▶ Instructions for the task
Locate the word "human" in the data below, then copy every line that holds it.

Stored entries
○ ○ ○ ○
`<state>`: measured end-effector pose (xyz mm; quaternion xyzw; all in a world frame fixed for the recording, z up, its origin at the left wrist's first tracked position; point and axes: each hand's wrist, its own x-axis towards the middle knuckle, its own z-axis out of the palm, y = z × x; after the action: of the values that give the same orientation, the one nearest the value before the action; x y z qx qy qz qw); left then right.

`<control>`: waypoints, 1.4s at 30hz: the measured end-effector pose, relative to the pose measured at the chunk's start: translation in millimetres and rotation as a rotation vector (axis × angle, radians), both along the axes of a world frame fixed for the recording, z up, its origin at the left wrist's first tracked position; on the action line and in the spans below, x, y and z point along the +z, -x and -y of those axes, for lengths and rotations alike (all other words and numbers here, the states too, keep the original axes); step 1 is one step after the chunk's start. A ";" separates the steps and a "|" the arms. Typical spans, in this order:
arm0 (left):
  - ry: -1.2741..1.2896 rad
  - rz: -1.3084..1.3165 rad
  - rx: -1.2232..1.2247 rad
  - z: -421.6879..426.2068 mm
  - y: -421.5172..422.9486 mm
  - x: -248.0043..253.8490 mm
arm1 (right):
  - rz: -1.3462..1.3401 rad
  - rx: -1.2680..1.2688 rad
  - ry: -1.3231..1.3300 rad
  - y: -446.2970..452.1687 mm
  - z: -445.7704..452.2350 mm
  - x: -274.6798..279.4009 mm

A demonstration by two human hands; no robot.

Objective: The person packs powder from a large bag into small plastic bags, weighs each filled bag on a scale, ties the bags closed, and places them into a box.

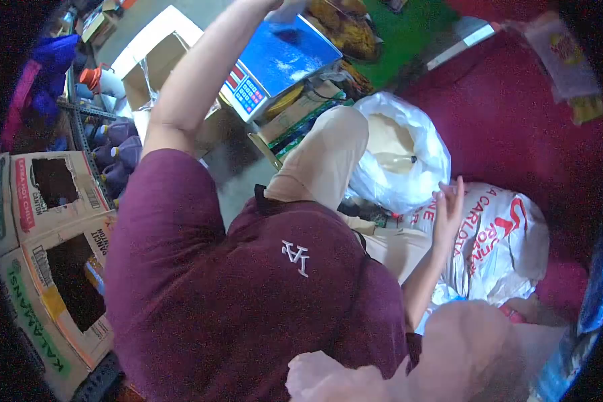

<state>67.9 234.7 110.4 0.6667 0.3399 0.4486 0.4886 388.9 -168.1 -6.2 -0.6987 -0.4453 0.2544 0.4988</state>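
Observation:
My left hand is at the top edge, mostly cut off, above a blue digital weighing scale. It appears closed on a pale, see-through plastic bag. On the right, my right hand is raised with its fingers apart, and nothing shows in it. Beside that hand stands an opened clear plastic sack with pale tan contents; a small dark item lies on them. A white printed sack with red letters sits just beyond my right hand.
Cut-open cartons line the left side, near purple-filled bottles on a metal rack. An open cardboard box stands left of the scale. A blurred pinkish thing covers the lower right. A packet is at upper right.

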 end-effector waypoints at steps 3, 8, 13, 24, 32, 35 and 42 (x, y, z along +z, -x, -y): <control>-0.194 0.077 0.057 -50.5 20.4 -92.2 | 0.002 -0.053 0.136 8.2 7.0 -10.1; -0.184 0.006 0.333 -4.4 18.8 -129.1 | -0.031 -0.023 0.136 8.7 -0.8 -12.4; 0.090 -0.054 0.402 25.2 16.8 -175.1 | -0.062 -0.025 0.164 9.7 -8.3 -13.0; 0.305 0.127 0.337 32.3 12.3 -227.7 | -0.048 0.008 0.264 19.8 -9.5 -22.8; 0.154 0.100 0.318 36.4 4.7 -228.8 | -0.051 0.009 0.245 19.9 -4.9 -29.7; 0.106 -0.036 0.327 62.2 8.0 -219.1 | -0.032 0.005 0.277 20.2 -0.9 -33.3; -0.245 -0.209 0.461 79.0 7.1 -227.6 | 0.039 0.041 0.323 20.7 -7.4 -40.1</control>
<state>60.9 155.6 -117.2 0.6686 0.4745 0.5143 0.2519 368.2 -160.7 -46.3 -0.7653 -0.4225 0.3192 0.3659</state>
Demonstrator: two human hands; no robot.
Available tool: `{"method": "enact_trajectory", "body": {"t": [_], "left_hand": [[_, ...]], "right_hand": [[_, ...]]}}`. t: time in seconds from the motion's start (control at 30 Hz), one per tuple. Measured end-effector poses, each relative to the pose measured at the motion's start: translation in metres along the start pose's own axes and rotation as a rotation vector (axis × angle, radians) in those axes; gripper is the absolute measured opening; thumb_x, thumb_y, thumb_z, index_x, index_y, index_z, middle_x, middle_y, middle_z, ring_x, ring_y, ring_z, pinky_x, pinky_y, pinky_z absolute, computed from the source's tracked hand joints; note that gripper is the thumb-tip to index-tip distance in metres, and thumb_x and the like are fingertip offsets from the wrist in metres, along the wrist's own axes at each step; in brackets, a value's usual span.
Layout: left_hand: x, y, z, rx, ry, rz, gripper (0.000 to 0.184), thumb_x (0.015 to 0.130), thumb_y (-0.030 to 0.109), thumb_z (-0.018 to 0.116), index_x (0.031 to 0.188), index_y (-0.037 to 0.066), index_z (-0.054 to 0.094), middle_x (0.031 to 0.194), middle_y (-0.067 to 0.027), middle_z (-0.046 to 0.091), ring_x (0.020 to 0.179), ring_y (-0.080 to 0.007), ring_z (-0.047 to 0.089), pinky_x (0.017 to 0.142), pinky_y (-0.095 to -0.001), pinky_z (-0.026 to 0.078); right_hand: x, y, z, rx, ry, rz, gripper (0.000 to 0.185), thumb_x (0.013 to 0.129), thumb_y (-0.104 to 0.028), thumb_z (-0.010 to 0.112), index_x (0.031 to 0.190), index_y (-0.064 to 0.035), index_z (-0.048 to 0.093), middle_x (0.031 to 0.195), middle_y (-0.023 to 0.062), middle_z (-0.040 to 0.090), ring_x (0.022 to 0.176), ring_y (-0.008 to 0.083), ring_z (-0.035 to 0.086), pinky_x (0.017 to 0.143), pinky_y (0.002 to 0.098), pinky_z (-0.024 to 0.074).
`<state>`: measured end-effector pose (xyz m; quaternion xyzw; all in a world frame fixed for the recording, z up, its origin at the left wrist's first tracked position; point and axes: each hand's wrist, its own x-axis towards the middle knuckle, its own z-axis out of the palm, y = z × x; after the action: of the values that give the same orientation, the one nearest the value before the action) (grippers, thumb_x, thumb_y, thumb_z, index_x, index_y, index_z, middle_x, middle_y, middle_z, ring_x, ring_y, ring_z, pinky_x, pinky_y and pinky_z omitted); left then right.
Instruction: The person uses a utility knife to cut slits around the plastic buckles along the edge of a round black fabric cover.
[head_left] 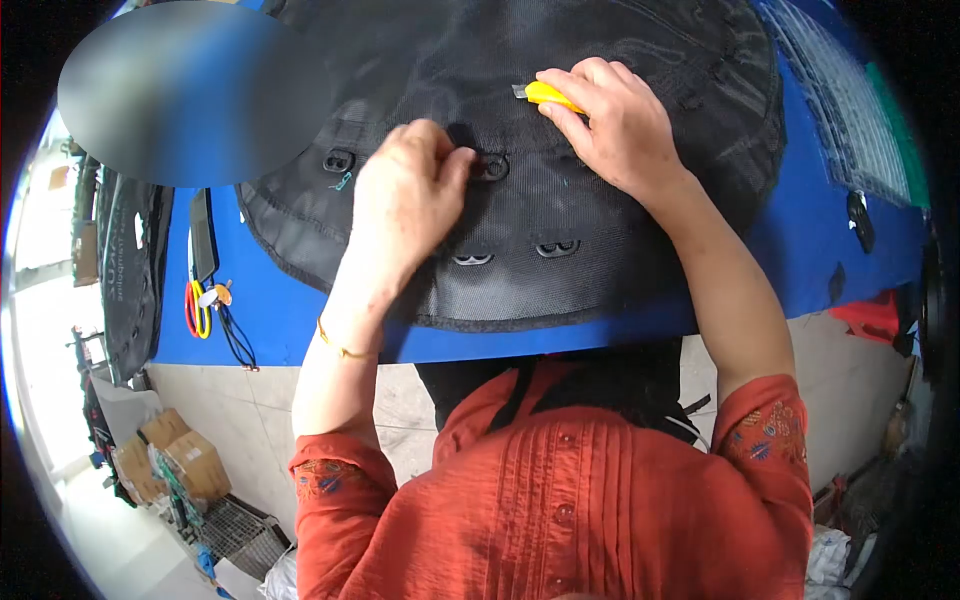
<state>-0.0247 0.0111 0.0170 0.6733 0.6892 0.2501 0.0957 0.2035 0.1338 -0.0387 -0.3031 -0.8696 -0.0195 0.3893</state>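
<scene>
A large round piece of black mesh fabric [560, 285] with a bound edge lies before me. My left hand [410, 185] is closed in a pinch at its middle, and a black buckle [492, 167] sticks out beside the fingertips. The fingers partly cover how they grip it. My right hand [622, 125] wraps round a yellow utility knife [553, 96], its short blade out and pointing left, just above the mesh. Other dark buckles sit on the fabric: one [338, 161] left of my left hand, with a bit of green thread [343, 181], and two [557, 249] nearer me.
Under the fabric is a blue-covered table [270, 335]. Scissors [198, 310] with red and yellow handles and a black cord [238, 343] lie at left. Clear plastic sheeting [850, 110] and a small black object [860, 222] lie at right. Cardboard boxes [190, 460] stand on the floor.
</scene>
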Motion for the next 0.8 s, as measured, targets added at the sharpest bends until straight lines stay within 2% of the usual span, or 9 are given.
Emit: {"method": "enact_trajectory", "body": {"t": [0.17,0.27,0.33,0.37,0.57,0.63,0.67,0.8], "left_hand": [[-0.016,0.013,0.013,0.007,0.07,0.238,0.014,0.092,0.011,0.079,0.1,0.004,0.069,0.095,-0.0147,0.065,0.086,-0.036,0.07,0.075,-0.0451,0.059],[-0.022,0.009,0.021,0.113,0.117,0.376,0.019,0.091,0.009,0.079,0.107,0.001,0.071,0.099,-0.0122,0.065,0.084,-0.0315,0.069,0.073,-0.0398,0.059],[-0.026,0.011,0.018,0.123,0.08,0.396,0.025,0.088,0.004,0.081,0.111,0.003,0.074,0.103,-0.0127,0.068,0.087,-0.0329,0.071,0.075,-0.041,0.06],[-0.028,0.01,0.021,0.166,0.079,0.426,0.031,0.087,0.004,0.082,0.117,0.001,0.073,0.107,-0.0135,0.068,0.088,-0.0317,0.07,0.075,-0.0405,0.06],[-0.034,0.016,0.022,0.191,0.047,0.414,0.041,0.086,0.007,0.083,0.125,-0.004,0.073,0.113,-0.0159,0.068,0.084,-0.0286,0.068,0.071,-0.0382,0.059],[-0.036,0.017,0.022,0.213,0.035,0.422,0.04,0.089,0.011,0.081,0.124,-0.005,0.073,0.113,-0.0161,0.068,0.083,-0.0255,0.067,0.069,-0.0354,0.059],[-0.037,0.017,0.022,0.237,0.03,0.433,0.039,0.092,0.015,0.078,0.124,-0.007,0.073,0.113,-0.0163,0.068,0.082,-0.0223,0.067,0.067,-0.0327,0.059],[-0.038,0.014,0.022,0.207,-0.005,0.472,0.041,0.093,0.014,0.078,0.125,-0.011,0.073,0.115,-0.0203,0.069,0.077,-0.0201,0.066,0.061,-0.031,0.057]], "right_hand": [[0.001,-0.001,-0.003,0.016,-0.045,0.033,0.025,0.094,-0.024,0.081,0.117,-0.0139,0.077,0.099,0.0054,0.068,0.096,0.0274,0.069,0.087,0.0419,0.0569],[0.002,0.0,-0.005,0.016,-0.084,0.037,0.026,0.095,-0.024,0.08,0.119,-0.014,0.076,0.1,0.0056,0.068,0.097,0.0281,0.069,0.086,0.0426,0.0563],[0.002,0.0,-0.009,0.04,-0.105,0.036,0.028,0.095,-0.025,0.08,0.12,-0.0129,0.076,0.1,0.0064,0.068,0.097,0.0283,0.068,0.086,0.0429,0.0558],[0.003,0.0,-0.011,0.043,-0.116,0.042,0.028,0.095,-0.025,0.08,0.12,-0.0129,0.076,0.1,0.0064,0.068,0.097,0.0283,0.068,0.086,0.0429,0.0558],[0.008,-0.011,-0.032,0.152,-0.147,0.049,0.031,0.094,-0.02,0.08,0.124,-0.0108,0.076,0.097,0.0071,0.065,0.088,0.0285,0.066,0.077,0.0399,0.0564],[0.009,-0.024,-0.041,0.189,-0.21,0.07,0.033,0.092,-0.021,0.082,0.123,-0.0099,0.076,0.096,0.0071,0.063,0.087,0.0283,0.065,0.076,0.0402,0.0556],[0.01,-0.029,-0.046,0.207,-0.256,0.062,0.037,0.093,-0.015,0.081,0.129,-0.0072,0.076,0.1,0.0091,0.064,0.084,0.0273,0.063,0.073,0.0378,0.0541],[0.005,-0.044,-0.051,0.273,-0.339,0.081,0.04,0.091,-0.014,0.082,0.129,-0.0051,0.075,0.102,0.009,0.063,0.085,0.0273,0.064,0.073,0.0377,0.0544]]}}
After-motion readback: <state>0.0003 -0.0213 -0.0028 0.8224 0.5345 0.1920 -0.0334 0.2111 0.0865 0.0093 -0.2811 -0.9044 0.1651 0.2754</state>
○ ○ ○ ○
▶ Reply
A demonstration by two human hands; no robot.
Demonstrator: two human hands; no robot.

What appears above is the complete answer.